Enabling scalable storage is a one-time configuration, which cannot be reverted. If you want to disable scalable storage and switch to traditional storage, you must re-install Sentinel.

The following checklist provides a high-level information about the tasks you need to perform to configure scalable storage:

Table 6-2 Scalable Storage Configuration Checklist

 

Tasks

See

Review the deployment information to understand how you need to deploy Sentinel with scalable storage.

Three-Tier Deployment with Scalable Storage

Review the prerequisites and complete all the required tasks.

Section 13.0, Installing and Setting Up Scalable Storage.

Enable scalable storage.

You can enable scalable storage either during installation or post-installation.

In upgrade installations, you can enable scalable storage only after you upgrade Sentinel.

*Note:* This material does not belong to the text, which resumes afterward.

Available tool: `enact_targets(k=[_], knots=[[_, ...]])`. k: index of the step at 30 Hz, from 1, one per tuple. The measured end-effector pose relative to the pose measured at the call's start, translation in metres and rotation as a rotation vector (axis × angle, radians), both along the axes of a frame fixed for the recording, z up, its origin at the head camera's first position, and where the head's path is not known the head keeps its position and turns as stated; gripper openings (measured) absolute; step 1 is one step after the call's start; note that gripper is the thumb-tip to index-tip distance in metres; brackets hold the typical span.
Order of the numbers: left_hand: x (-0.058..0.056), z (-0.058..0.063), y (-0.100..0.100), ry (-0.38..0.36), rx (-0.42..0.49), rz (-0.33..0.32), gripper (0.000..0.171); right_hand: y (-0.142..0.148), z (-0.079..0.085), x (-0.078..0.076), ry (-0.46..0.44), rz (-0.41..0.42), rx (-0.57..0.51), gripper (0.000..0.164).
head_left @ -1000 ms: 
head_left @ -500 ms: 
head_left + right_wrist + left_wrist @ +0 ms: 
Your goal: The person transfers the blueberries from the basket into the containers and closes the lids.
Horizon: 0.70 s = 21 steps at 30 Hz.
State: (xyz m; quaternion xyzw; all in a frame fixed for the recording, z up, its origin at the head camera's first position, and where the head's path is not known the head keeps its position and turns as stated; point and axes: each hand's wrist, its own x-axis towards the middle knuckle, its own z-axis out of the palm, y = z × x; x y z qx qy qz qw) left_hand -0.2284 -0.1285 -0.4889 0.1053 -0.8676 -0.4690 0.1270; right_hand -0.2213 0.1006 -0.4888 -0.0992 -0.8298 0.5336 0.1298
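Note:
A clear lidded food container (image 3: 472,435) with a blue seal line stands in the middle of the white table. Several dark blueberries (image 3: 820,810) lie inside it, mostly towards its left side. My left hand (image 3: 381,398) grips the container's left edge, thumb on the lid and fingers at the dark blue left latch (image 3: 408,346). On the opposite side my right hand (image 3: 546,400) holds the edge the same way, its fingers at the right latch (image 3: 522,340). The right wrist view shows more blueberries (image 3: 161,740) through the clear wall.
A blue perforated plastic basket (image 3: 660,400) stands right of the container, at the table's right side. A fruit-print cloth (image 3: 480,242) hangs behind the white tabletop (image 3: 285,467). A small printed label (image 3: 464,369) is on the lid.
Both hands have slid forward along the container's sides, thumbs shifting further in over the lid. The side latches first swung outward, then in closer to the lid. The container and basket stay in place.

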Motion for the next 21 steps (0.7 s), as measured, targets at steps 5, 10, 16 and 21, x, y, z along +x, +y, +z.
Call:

To enable scalable storage during installation, perform a custom installation of Sentinel. See Sentinel Server Custom Installation.

To enable scalable storage post-installation or post-upgrade, see Enabling Scalable Storage Post-Installation in the Sentinel Administration Guide.

Configure CDH components and Elasticsearch with Sentinel.

Configuring Scalable Storage in the Sentinel Administration Guide.

6.1.3 Sentinel Directory Structure

By default, the Sentinel directories are in the following locations:

  • The data files are in /var/opt/novell/sentinel/data and /var/opt/novell/sentinel/3rdparty directories.

  • Executables and libraries are stored in the /opt/novell/sentinel directory.

  • Log files are in the /var/opt/novell/sentinel/log directory.

  • Temporary files are in the /var/opt/novell/sentinel/tmp directory.

  • Configuration files are in the /etc/opt/novell/sentinel directory.

  • The process ID (PID) file is in the /home/novell/sentinel/server.pid directory.

    Using the PID, administrators can identify the parent process of Sentinel server and monitor or terminate the process.